Abandon All Hope, Ye Who Enter Here

This familiar passage from Dante’s Inferno might as well become the new slogan of Waterstones, a major UK book retailer that recently garnered major media attention when an American tourist was locked in their Trafalgar Square bookstore after they closed up for the night. While our hapless hero used the Internet in the upstairs section, the staff apparently clocked out, locked up and went home. Unsure of what to do, he eventually tweeted his situation from his smartphone, and was instantly flooded with book recommendations from concerned tweeters who wanted to make sure he had enough quality reading to square him away for the night. Heaven forbid he would end up with something sub-par to read! He became an overnight Twitter sensation and was retweeted more than 12,000 times by the following afternoon. The tourist was freed after a couple of hours, which, unfortunately, he did not use to peruse the length of Fahrenheit 451 or delight in the witty prose of Jonathan Safran Foer. “I people-watched from the window,” he later said in an interview. To each his own. 

Undaunted by one man’s choice to squander his bookstore lock-in time, Waterstones has had the good nature to turn the whole thing into a publicity opportunity. Shortly after the infamous lock-in, they hosted a sleepover at their London Piccadilly store (for volunteers this time – way to step it up, Waterstones). A bookstore in Japan also got in on the fun. So who’s actually signing up for this? Is a night at the bookstore a nightmare or fantasy?

Well, as it turns out, a whole lot of people would have loved to be in the American tourist’s shoes. As a literature nerd myself and someone who loves the traditional brick and mortar form of reading even when travel and convenience sometimes dictate otherwise, it made me feel all warm and fuzzy inside to see the power of the written word being continually embraced even in the face of the increasing abundance of competing forms of entertainment.
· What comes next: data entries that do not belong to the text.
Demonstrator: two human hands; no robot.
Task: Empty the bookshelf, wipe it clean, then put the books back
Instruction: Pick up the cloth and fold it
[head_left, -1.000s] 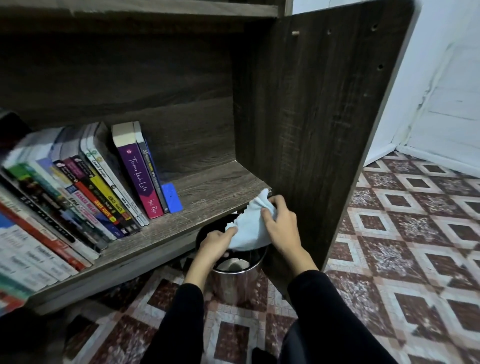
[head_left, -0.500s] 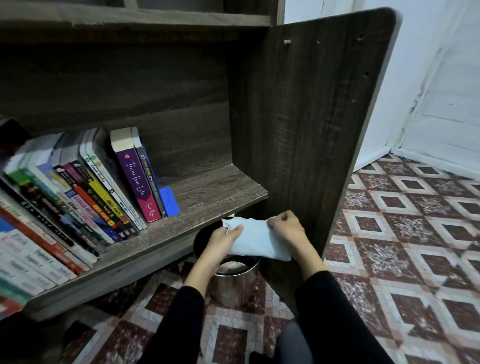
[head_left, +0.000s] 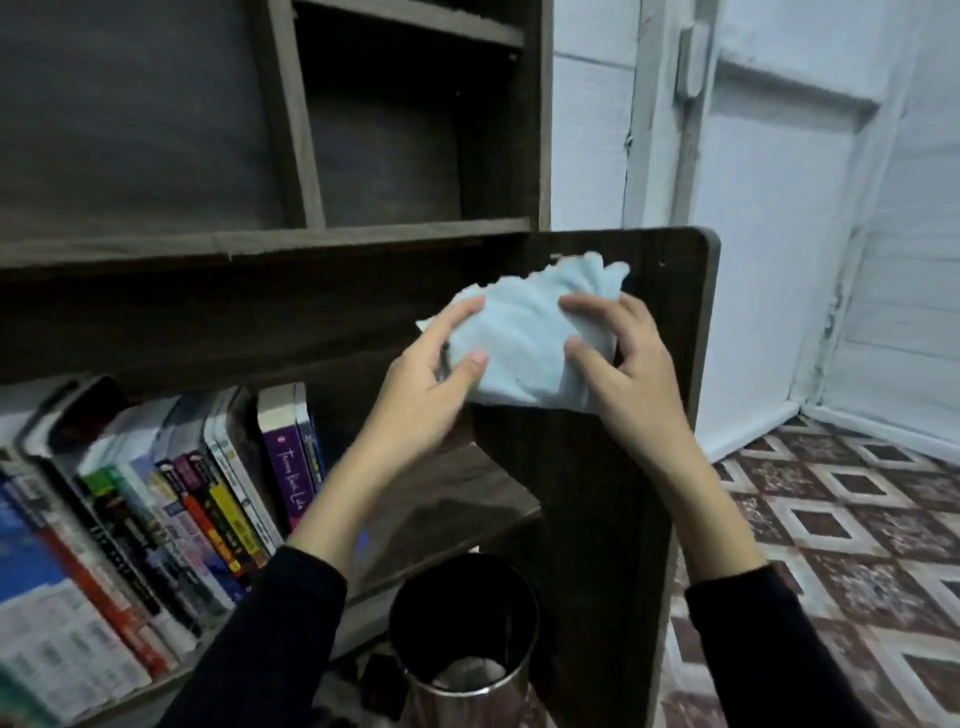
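two hands on one cloth. left hand (head_left: 431, 384) grips the cloth (head_left: 524, 338) at its left edge, thumb across the front, fingers curled behind. right hand (head_left: 623, 364) grips the right edge, thumb and fingertips pressed into the front. cloth pale blue, bunched, held up before the side panel (head_left: 613, 519), near its top corner; contact with panel: cannot tell. books (head_left: 156, 519) at 8 o'clock from cloth, a row leaning left on the shelf (head_left: 441, 499). steel bin (head_left: 462, 623) at 6 o'clock, something pale inside. patterned floor (head_left: 831, 519) at 4 o'clock.
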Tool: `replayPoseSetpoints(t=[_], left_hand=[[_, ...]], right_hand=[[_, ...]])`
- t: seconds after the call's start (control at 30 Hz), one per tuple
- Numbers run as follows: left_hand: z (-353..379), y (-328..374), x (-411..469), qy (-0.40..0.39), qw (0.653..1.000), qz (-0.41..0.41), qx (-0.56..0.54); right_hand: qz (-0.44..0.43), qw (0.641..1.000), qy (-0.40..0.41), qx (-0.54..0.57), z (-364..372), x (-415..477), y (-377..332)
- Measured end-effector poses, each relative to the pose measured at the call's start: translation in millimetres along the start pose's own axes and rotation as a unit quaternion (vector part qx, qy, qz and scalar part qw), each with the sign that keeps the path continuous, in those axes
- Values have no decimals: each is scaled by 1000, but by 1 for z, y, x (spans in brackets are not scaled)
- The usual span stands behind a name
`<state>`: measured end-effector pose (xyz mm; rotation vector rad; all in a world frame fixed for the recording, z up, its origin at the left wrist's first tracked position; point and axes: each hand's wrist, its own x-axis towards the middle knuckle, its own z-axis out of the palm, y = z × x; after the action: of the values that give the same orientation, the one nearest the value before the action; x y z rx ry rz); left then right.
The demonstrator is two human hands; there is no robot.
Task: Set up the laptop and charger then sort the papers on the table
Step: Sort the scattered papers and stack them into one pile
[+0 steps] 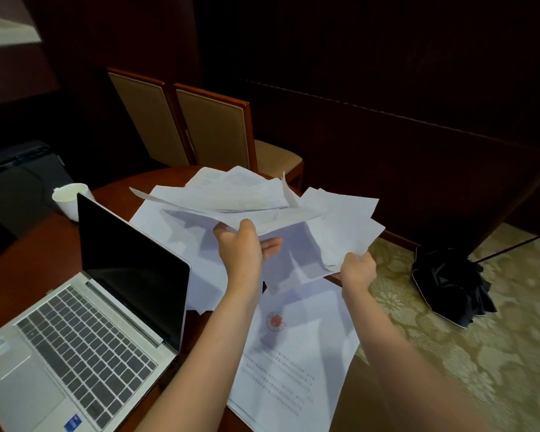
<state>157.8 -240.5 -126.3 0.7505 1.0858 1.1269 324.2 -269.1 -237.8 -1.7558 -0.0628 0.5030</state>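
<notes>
A silver laptop (85, 322) stands open on the round wooden table (28, 260) at the left, its screen dark. White papers (175, 232) lie scattered across the table's middle and right. My left hand (243, 244) grips a loose bundle of sheets (231, 201) lifted above the table. My right hand (357, 268) pinches the near corner of other raised sheets (340, 226). A printed page with a red stamp (293, 347) lies flat under my forearms. No charger is in view.
A white paper cup (70, 199) stands behind the laptop. Two wooden chairs with tan padding (200, 126) sit past the table. A folded black umbrella (449, 285) lies on the patterned carpet at the right. Dark wall panelling fills the back.
</notes>
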Motion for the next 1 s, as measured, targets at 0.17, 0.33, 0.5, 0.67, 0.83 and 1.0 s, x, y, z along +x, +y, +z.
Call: replayPoseSetpoints(t=[0.17, 0.33, 0.5, 0.67, 0.83, 1.0], left_hand=[[7, 1, -16, -31, 999, -22, 3], [13, -7, -43, -79, 996, -47, 14], [12, -17, -53, -84, 995, -36, 50], [11, -14, -46, -70, 997, 2, -16], [5, -12, -26, -41, 999, -17, -32], [-8, -30, -2, -50, 991, -97, 75]], right_hand=[[11, 999, 27, 28, -13, 1, 9], [55, 996, 48, 59, -30, 1, 25], [98, 990, 75, 63, -50, -1, 43], [155, 977, 27, 145, -67, 3, 63], [157, 977, -6, 145, -85, -2, 66], [164, 982, -60, 75, -99, 4, 66]])
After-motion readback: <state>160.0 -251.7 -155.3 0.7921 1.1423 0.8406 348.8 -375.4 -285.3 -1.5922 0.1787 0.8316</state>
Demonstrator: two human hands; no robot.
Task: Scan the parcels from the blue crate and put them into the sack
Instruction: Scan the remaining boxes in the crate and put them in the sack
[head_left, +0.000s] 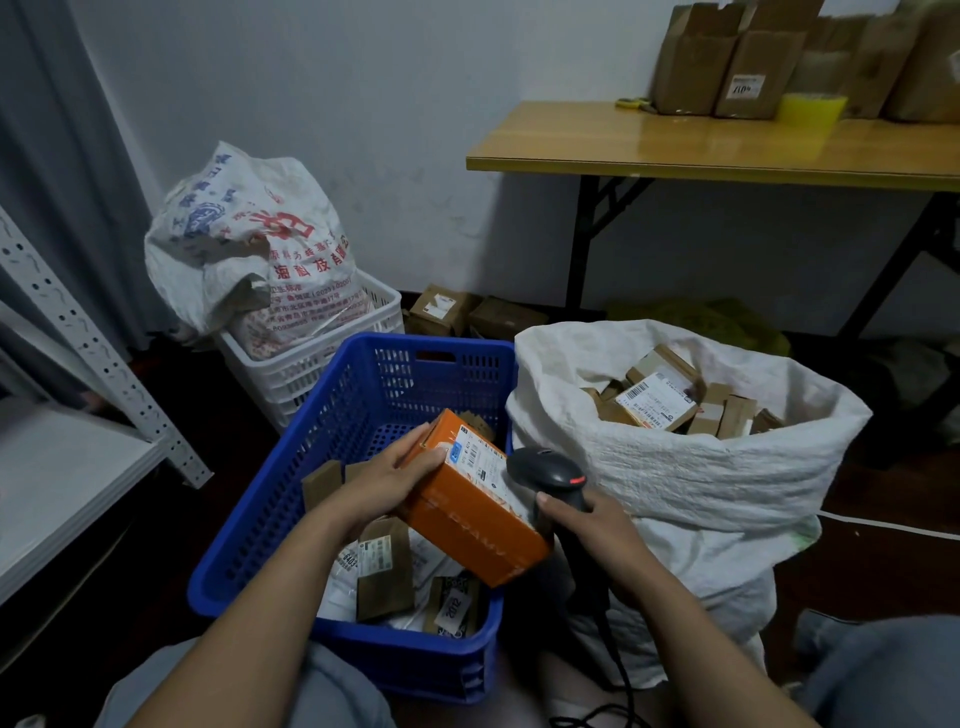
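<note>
Orange cardboard parcel with a white shipping label (467, 514) sat tilted in your left hand (384, 483), above the near right part of the blue perforated plastic crate (270, 519); your fingers were curled over its upper left end, gripping it. Your right hand (587, 525) was wrapped around the handle of the black handheld barcode scanner (550, 467), whose head sat just beside the parcel's label, close to the crate's right wall. Its black cable (618, 670) ran down toward you.

Inside the crate lay more parcels: a flat brown paper packet (384, 566) near the middle, a small dark packet with a white label (454, 605) by the near right corner, and white mailers beneath them. The white woven sack (701, 478) stood open against the crate's right wall, with brown labelled boxes (657, 405) piled inside.

Behind the blue crate stood a white plastic crate (311, 369) carrying a printed woven bag (249, 244). At the far right, a yellow-topped folding table (675, 150) carried brown cardboard cartons (727, 67) and a roll of yellow tape (810, 106) along its back edge.
</note>
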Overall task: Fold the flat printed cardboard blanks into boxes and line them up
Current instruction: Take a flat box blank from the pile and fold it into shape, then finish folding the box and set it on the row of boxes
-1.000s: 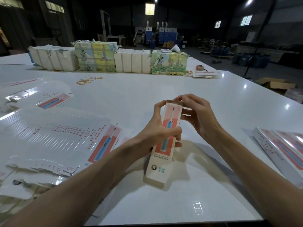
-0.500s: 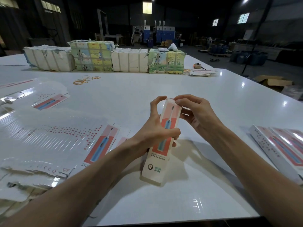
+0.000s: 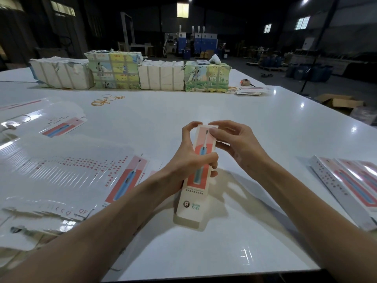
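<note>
Box (image 3: 190,209) held by left hand (image 3: 188,160) and right hand (image 3: 238,144).

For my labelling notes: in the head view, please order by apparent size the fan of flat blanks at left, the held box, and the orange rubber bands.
Largest: fan of flat blanks.
Then: held box.
Smallest: rubber bands, though they lie farther from the camera.

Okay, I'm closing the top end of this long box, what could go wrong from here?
The left hand grips the long pink-and-white printed cardboard box mid-body; squeezing could dent its panels. The right hand pinches its top end; a skewed push might crease the flap. The fanned pile of flat blanks lies beside your left forearm and could get swept.
</note>
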`<state>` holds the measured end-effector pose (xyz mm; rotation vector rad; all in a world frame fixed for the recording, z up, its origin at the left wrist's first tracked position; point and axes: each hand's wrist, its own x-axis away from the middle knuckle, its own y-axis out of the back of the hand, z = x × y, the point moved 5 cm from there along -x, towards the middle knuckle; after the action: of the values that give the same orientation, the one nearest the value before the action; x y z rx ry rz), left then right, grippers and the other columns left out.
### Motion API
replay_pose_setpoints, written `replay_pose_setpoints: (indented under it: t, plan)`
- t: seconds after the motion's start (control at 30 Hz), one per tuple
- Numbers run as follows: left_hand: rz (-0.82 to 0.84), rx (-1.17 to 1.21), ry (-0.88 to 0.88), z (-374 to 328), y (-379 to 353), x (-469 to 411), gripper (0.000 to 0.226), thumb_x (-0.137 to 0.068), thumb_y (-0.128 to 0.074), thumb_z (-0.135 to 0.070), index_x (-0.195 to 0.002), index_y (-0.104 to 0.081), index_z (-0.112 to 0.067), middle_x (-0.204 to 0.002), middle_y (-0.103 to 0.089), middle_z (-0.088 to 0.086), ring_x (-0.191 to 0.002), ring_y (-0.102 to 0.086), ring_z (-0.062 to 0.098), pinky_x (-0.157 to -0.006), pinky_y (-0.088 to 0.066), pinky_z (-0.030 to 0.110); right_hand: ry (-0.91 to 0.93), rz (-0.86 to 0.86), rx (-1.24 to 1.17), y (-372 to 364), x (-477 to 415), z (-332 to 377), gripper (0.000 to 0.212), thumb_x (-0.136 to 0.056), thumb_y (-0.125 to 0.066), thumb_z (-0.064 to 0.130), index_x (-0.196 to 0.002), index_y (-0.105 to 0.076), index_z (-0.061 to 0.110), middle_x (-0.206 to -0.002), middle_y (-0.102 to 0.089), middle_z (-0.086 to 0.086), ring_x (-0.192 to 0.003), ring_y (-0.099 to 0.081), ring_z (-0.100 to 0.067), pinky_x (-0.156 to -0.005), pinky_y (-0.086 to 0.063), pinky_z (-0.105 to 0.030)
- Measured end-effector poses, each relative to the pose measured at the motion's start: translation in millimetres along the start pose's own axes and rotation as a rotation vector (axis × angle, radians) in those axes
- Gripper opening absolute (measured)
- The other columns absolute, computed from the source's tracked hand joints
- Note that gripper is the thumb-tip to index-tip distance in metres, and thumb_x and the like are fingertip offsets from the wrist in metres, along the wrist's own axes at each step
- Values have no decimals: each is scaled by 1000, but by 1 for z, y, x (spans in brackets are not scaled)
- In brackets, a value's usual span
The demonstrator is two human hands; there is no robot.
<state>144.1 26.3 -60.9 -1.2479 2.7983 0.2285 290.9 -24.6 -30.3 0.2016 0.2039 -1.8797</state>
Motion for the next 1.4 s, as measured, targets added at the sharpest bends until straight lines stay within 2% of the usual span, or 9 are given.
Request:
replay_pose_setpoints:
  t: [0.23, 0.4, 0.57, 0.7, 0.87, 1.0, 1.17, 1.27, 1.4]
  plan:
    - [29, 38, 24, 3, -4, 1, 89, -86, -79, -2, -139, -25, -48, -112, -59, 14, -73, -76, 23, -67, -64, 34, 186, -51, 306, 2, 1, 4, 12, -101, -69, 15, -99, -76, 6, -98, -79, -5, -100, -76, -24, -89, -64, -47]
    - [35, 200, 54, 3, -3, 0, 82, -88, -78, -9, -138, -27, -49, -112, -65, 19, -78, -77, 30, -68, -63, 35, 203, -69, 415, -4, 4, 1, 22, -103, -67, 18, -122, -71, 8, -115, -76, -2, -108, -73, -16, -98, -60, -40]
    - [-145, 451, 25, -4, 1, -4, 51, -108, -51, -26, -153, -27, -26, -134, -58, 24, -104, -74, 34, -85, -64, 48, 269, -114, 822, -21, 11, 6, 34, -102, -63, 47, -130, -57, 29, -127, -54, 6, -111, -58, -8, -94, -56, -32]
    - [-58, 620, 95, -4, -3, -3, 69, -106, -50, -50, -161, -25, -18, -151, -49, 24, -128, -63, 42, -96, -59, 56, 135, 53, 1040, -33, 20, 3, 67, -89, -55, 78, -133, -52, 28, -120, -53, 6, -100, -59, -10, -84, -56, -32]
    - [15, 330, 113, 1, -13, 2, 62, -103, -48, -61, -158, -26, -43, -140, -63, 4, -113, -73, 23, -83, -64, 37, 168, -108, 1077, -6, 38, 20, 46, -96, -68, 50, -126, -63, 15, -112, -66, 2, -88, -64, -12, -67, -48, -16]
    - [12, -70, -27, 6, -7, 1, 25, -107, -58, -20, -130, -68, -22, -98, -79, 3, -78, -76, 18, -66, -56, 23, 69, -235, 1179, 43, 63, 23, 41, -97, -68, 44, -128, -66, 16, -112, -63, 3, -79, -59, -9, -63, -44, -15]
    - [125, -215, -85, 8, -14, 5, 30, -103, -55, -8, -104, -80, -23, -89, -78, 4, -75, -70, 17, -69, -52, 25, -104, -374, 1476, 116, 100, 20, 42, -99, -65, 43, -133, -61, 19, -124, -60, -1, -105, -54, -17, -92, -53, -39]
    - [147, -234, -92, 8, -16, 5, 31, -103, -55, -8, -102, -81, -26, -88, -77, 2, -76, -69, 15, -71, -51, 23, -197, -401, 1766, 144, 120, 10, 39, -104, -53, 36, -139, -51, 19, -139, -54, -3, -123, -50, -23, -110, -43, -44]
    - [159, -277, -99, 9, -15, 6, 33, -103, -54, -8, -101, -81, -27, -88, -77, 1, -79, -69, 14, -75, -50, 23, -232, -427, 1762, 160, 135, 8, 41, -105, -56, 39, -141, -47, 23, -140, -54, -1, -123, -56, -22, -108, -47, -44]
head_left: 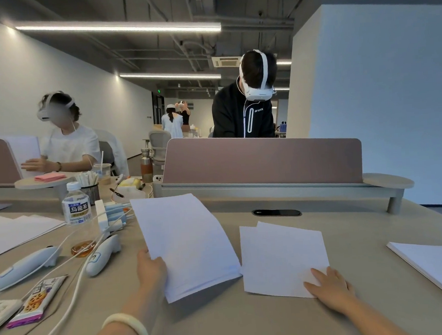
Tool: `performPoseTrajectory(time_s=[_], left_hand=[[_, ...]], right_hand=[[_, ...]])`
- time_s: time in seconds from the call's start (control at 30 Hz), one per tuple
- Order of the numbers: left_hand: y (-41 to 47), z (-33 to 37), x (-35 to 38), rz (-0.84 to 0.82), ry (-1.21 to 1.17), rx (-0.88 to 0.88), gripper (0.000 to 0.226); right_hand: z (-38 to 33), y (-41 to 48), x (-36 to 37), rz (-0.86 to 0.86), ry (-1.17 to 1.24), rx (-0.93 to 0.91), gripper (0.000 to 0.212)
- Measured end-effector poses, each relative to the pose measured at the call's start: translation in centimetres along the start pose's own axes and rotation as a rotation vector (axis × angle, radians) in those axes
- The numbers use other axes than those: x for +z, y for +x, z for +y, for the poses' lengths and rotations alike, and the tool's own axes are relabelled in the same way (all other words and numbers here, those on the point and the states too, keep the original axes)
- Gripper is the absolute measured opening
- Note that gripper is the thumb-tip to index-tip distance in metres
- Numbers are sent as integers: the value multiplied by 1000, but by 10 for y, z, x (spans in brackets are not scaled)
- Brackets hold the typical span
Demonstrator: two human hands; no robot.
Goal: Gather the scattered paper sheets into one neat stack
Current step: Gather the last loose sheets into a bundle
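At a shared office desk (251, 322), my left hand (151, 269) grips the gathered sheaf (186, 245) by its left edge. The thumb lies over the top and the fingers are curled out of sight beneath. The sheaf is tilted up off the surface, I judge so that more paper can be slid under or against it. My right hand (327, 288) lies flat, fingers straight and slightly spread, pressing the near right corner of two loose sheets (281, 257). These overlap askew just beside the sheaf. The press looks meant to pin them so they can be dragged left without fanning apart. A further stack of paper (436, 264) sits at the desk's right edge, well apart from my hands, and more sheets (15, 231) lie at the far left beyond a tea bottle (76, 207) and two white controllers (25, 267). The gathering looks partway done, with the pinned pair next to join the sheaf. Thin sheets may buckle if pushed too fast.
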State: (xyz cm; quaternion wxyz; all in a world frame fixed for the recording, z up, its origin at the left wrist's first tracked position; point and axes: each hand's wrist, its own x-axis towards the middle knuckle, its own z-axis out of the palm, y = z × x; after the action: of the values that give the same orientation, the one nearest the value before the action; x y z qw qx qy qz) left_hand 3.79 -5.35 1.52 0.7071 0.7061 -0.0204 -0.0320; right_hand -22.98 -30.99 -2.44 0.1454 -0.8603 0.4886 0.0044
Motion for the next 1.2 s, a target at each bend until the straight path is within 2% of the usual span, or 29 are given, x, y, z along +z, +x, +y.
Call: performPoseTrajectory(time_s=[0.17,0.33,0.43,0.5,0.57,0.63,0.8,0.9,0.97,1.0,1.03,1.1,1.13,1.2], left_hand=[[2,10,4,-12,-67,19,37],[-10,14,21,-176,-83,41,33],[-24,1,36,-302,45,21,25],[-31,-12,46,-388,183,13,29],[-35,-22,52,-502,419,46,38],[-40,-24,58,-566,537,59,46],[-61,-4,67,-702,256,-156,66],[-63,1,69,-664,68,-269,86],[-59,1,69,-638,-56,-326,96],[-56,-1,68,-630,-81,-359,89],[-56,1,64,-607,-92,-379,72],[-53,4,56,-576,-101,-400,18],[-50,0,54,-551,-104,-400,13],[-44,-1,52,-554,-120,-424,19]], right_hand=[[2,-3,-2,6,53,24,61],[-4,-3,-3,17,49,-3,63],[-11,-5,-1,-15,29,-71,64],[-15,-8,-1,-41,42,-118,63],[-14,-4,-3,-59,214,-130,62],[-13,3,-4,-80,426,-123,56],[-31,1,-8,-194,639,-133,55],[-44,-6,-8,-202,661,-133,69],[-51,-15,-15,-184,664,-137,68],[-54,-21,-20,-180,672,-143,64],[-56,-28,-25,-180,688,-151,60],[-58,-36,-33,-181,729,-161,53],[-58,-39,-34,-183,745,-157,53],[-59,-42,-34,-197,776,-144,53]])
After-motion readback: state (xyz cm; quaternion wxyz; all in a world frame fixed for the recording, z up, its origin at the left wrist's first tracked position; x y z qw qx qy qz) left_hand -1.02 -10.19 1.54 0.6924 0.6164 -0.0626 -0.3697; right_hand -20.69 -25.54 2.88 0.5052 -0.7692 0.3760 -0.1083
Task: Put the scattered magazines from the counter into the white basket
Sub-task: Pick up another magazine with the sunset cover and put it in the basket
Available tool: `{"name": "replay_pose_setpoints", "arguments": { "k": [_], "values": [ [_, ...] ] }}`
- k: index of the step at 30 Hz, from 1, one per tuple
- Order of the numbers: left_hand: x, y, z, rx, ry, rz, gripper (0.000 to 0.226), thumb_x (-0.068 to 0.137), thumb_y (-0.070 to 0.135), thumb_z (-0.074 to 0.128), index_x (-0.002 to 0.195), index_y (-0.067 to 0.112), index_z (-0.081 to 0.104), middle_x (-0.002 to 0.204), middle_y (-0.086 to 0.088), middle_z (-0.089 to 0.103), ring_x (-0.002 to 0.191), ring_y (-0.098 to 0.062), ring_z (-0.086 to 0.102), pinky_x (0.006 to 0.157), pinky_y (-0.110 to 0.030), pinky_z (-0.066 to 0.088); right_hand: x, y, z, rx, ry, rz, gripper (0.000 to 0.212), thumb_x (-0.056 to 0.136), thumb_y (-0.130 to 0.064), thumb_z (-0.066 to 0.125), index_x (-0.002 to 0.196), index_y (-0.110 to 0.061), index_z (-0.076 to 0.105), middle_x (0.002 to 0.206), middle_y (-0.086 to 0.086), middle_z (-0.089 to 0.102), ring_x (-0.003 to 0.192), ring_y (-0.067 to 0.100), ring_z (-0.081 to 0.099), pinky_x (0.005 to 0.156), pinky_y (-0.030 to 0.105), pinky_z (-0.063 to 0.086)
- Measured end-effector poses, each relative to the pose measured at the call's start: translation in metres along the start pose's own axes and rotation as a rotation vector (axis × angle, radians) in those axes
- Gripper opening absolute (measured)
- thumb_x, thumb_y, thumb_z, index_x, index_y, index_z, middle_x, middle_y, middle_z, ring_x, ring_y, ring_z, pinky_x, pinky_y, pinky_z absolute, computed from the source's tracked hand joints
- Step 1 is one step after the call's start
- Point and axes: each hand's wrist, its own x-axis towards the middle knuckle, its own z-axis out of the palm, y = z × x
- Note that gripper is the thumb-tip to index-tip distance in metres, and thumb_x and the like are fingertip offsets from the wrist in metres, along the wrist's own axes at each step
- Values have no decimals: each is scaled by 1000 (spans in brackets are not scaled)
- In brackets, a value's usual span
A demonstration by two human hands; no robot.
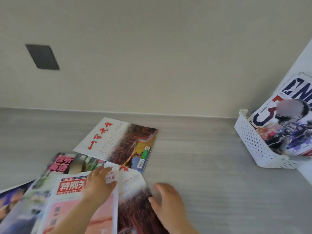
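Several magazines lie scattered on the grey counter (211,157). My left hand (99,183) lies on a red-titled magazine (70,186) and its fingers grip the raised right edge. My right hand (167,200) curls round the right edge of a magazine with a brown picture (133,203). Behind them lies a white and brown magazine (118,142), and to the left a pink-titled one (62,163) and a blue one (10,198). The white perforated basket (249,142) stands at the far right, with a basketball magazine (287,125) leaning in it.
A beige wall runs behind the counter, with a dark plate (42,56) on it at the upper left. A white side panel (303,61) rises next to the basket. Bare counter stretches between my hands and the basket.
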Motion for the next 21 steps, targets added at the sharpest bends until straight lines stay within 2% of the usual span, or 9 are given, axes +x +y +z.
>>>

Keeping the modern reader's attention is a daunting task.

Keeping the modern reader’s attention is a daunting task.

Indeed, while images, short films and GIFs are becoming more common methods of conveying ideas and emotions, the written word still trumps all other channels of communication. And it’s not going away anytime soon. With the rise of social media, users have only been encouraged to find more clever methods of relating messages and stories in ways that are compatible with our increasingly heightened demands and shortening attention spans.

If you compare the writing of Shakespeare to Dave Eggers and David Sedaris, it’s easy to track the evolution of literature as other forms of entertainment became readily available. People once had the patience to sit through Charles Dickens describing a workhouse for 10 pages because, frankly, there wasn’t a whole lot else to do. But today, readers are always looking for an excuse to put your book down. Contemporary writers are competing not only with other writers, but also with movies, social media and video games. Entertainment options are more varied than ever, and if you want someone to read your book, you’d better be able to hold your own.

Similarly, increasing competition among business markets means that, to go with the book analogy, businesses are required to constantly win over their “readers” again and again. With a plethora of options in any market, attracting the consumer to your particular business and building a loyal customer base is more challenging than ever. But to take a tip from the hundreds of tweeters who said that they would love to be locked in a bookstore overnight, excellently crafted writing still speaks to people today in a way that other forms of communication simply can’t match.

Responding to the constantly rising demands of today’s consumers means snagging them in the first sentence. Like popular contemporary literary writers, businesses must cater to modern interests and challenge the competition with increasingly snappy prose, concise dialogue and effective rhetoric. Think literature is an outdated art? Think again!

Of course, if you really need convincing, you might want to linger in a Waterstones bookstore around closing time. If you’re lucky enough, you just might get locked in. Be sure not to waste this one-in-a-lifetime opportunity on staring out the window; surrounded by centuries’ worth of human thought, I’m sure you could find something to revitalize your faith in the written word.


 

Elizabeth Proctor is a writer and traveller who loves fishing, chess, camels and the X-Files.